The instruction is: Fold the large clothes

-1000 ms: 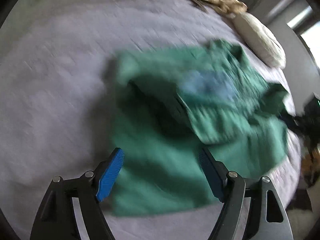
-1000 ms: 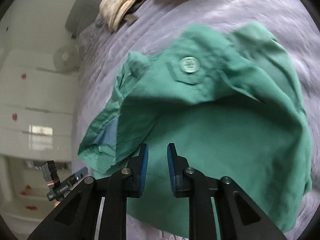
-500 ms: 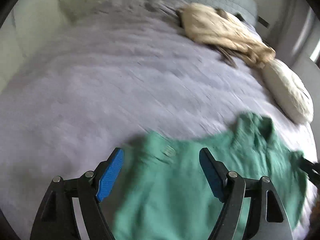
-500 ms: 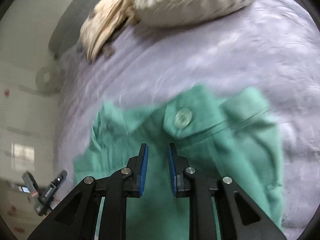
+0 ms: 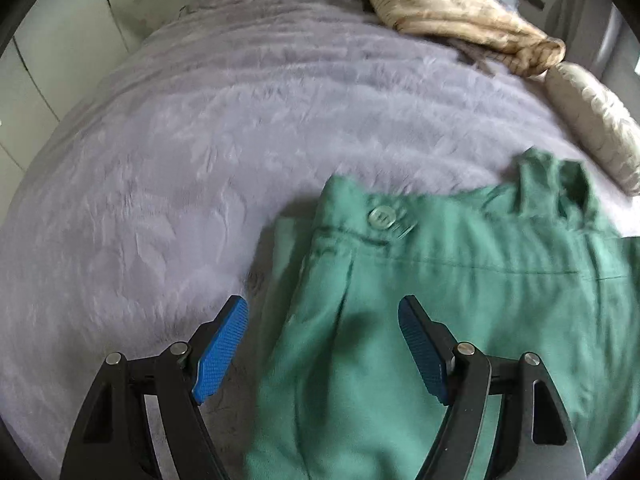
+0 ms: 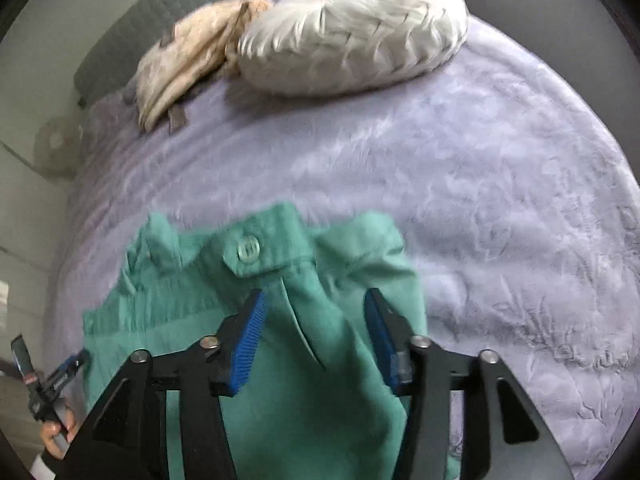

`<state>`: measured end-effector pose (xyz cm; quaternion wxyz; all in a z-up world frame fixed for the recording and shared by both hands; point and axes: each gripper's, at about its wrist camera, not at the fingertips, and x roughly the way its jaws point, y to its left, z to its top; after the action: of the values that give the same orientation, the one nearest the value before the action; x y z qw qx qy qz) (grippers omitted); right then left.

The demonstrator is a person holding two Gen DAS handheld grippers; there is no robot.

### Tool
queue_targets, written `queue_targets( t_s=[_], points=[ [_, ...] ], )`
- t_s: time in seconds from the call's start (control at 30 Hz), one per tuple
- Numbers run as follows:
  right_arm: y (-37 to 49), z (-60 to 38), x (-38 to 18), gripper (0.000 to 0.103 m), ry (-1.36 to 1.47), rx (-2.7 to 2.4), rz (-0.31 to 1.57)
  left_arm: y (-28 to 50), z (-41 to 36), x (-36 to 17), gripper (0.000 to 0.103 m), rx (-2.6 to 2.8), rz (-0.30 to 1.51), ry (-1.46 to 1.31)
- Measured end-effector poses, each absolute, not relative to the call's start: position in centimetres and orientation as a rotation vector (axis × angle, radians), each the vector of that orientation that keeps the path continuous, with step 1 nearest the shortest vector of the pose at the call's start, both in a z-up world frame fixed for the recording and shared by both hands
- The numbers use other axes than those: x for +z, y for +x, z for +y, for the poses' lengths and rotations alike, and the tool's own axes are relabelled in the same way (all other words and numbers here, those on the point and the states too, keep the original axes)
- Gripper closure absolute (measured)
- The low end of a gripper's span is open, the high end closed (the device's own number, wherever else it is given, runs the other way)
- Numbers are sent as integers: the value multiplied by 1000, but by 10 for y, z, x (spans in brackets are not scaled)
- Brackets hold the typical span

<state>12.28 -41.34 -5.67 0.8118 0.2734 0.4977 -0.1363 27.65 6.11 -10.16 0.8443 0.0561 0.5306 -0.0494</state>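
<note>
Right wrist view: my right tongs [image 6: 314,336], just opened and gripping nothing, straddle the green garment [image 6: 280,400] on the bed [image 6: 500,200], waistband at 12 o'clock; left tongs [image 5: 322,346] gape at its 9 o'clock edge.

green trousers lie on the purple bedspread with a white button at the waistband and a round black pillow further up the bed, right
Not quite. The pillow is white, not black, as the right wrist view shows. The rest holds: the green trousers lie on the purple bedspread with a white button at the waistband.
</note>
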Motion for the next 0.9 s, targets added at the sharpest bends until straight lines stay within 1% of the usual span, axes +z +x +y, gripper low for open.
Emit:
queue_targets(
  t_s=[0.03,0.13,0.17,0.23,0.3,0.37,0.43,0.6,0.67,0.7,0.8,0.9],
  points=[
    [124,-413,-63,69,567,-304,1085,278,62,-110,24,-82,1131,138],
    [129,-420,-90,71,524,-372,1141,280,69,-125,24,-70,1153,118],
    [127,-427,-100,76,548,-380,1148,279,71,-124,24,-71,1155,108],
    [122,-435,-107,76,607,-367,1129,278,77,-121,24,-64,1153,120],
    [115,-437,-101,76,612,-381,1106,274,85,-115,24,-52,1145,154],
    [106,-438,-92,66,602,-422,1093,272,94,-112,24,-35,1144,162],
    [94,-438,-80,65,577,-476,1091,263,105,-103,24,-42,1148,153],
    [62,-410,-45,67,562,-423,1040,228,115,-82,24,-95,1128,182],
    [52,-391,-38,75,564,-361,1042,214,115,-81,24,-116,1133,190],
    [46,-378,-36,76,559,-327,1051,207,116,-83,24,-117,1142,192],
    [32,-342,-42,76,569,-246,1092,188,124,-102,24,-97,1201,183],
    [19,-311,-60,76,564,-207,1156,178,134,-116,24,-95,1235,143]
  ],
)
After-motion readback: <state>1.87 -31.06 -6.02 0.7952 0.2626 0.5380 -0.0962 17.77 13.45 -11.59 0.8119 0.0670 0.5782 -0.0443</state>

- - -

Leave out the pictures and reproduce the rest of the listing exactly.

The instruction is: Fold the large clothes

-1000 ms: 
-1000 ms: 
-500 ms: 
-500 ms: 
+0 ms: 
+0 ms: 

`<state>`: measured end-effector pose (xyz cm; quaternion wxyz; all in a z-up world frame fixed for the recording and shared by both hands; point and axes: each gripper's, at about its wrist camera, not at the fingertips, and x roughly the way its jaws point, y to its left, z to its top; after the action: of the values that give the same orientation, the one nearest the value before the action; x y z qw qx qy qz) (grippers omitted); right then left.

The demonstrator is a person holding two Gen DAS handheld grippers; there is no robot.

### Tool
queue_targets, written `queue_targets( t_s=[_], points=[ [_, ...] ], )`
- t_s: time in seconds from the call's start (control at 30 Hz), one per tuple
- Numbers run as follows:
  right_arm: y (-37 to 49), z (-60 to 38), x (-38 to 18), gripper (0.000 to 0.103 m), ry (-1.36 to 1.47), rx (-2.7 to 2.4), rz (-0.31 to 1.57)
  left_arm: y (-28 to 50), z (-41 to 36), x (-36 to 17), gripper (0.000 to 0.103 m), rx (-2.6 to 2.8), rz (-0.30 to 1.51), ry (-1.46 to 1.31)
- Measured end-effector poses, each absolute, not relative to the call's start: position in centimetres and orientation as a rotation vector (axis × angle, radians), each the vector of that orientation that keeps the path continuous, with step 1 nearest the shortest vector of the pose at the call's start, both in a z-up world frame fixed for the recording and shared by both hands
- The numbers use other axes than those: x for +z, y for +x, z for +y, for the poses' lengths and rotations alike, and the tool's own axes are relabelled in the same way (all other words and numbers here, those on the point and the states too, keep the original axes)
- Gripper closure absolute (measured)
- The low end of a gripper's span is open, the high end closed (the device's own number, wherever else it is given, runs the other way)
- Numbers are sent as integers: the value multiplied by 1000, but by 10 for y, z, x (spans in brackets are not scaled)
- Brackets hold the typical span

<state>12.28 -41.34 -5.67 0.8118 0.2734 0.4977 -0.1363 27.65 6.11 -10.16 0.8443 0.0561 0.5306 -0.0494</state>
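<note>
Right wrist view: my right tongs [image 6: 314,336], just opened and gripping nothing, straddle the green garment [image 6: 280,400] on the bed [image 6: 500,200], waistband at 12 o'clock; left tongs [image 5: 322,346] gape at its 9 o'clock edge.

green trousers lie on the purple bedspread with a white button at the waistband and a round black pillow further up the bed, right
Not quite. The pillow is white, not black, as the right wrist view shows. The rest holds: the green trousers lie on the purple bedspread with a white button at the waistband.
</note>
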Motion for the next 0.9 s, targets added at the sharpest bends until straight lines stay within 1% of the usual span, axes +z +x +y, gripper low for open.
Emit:
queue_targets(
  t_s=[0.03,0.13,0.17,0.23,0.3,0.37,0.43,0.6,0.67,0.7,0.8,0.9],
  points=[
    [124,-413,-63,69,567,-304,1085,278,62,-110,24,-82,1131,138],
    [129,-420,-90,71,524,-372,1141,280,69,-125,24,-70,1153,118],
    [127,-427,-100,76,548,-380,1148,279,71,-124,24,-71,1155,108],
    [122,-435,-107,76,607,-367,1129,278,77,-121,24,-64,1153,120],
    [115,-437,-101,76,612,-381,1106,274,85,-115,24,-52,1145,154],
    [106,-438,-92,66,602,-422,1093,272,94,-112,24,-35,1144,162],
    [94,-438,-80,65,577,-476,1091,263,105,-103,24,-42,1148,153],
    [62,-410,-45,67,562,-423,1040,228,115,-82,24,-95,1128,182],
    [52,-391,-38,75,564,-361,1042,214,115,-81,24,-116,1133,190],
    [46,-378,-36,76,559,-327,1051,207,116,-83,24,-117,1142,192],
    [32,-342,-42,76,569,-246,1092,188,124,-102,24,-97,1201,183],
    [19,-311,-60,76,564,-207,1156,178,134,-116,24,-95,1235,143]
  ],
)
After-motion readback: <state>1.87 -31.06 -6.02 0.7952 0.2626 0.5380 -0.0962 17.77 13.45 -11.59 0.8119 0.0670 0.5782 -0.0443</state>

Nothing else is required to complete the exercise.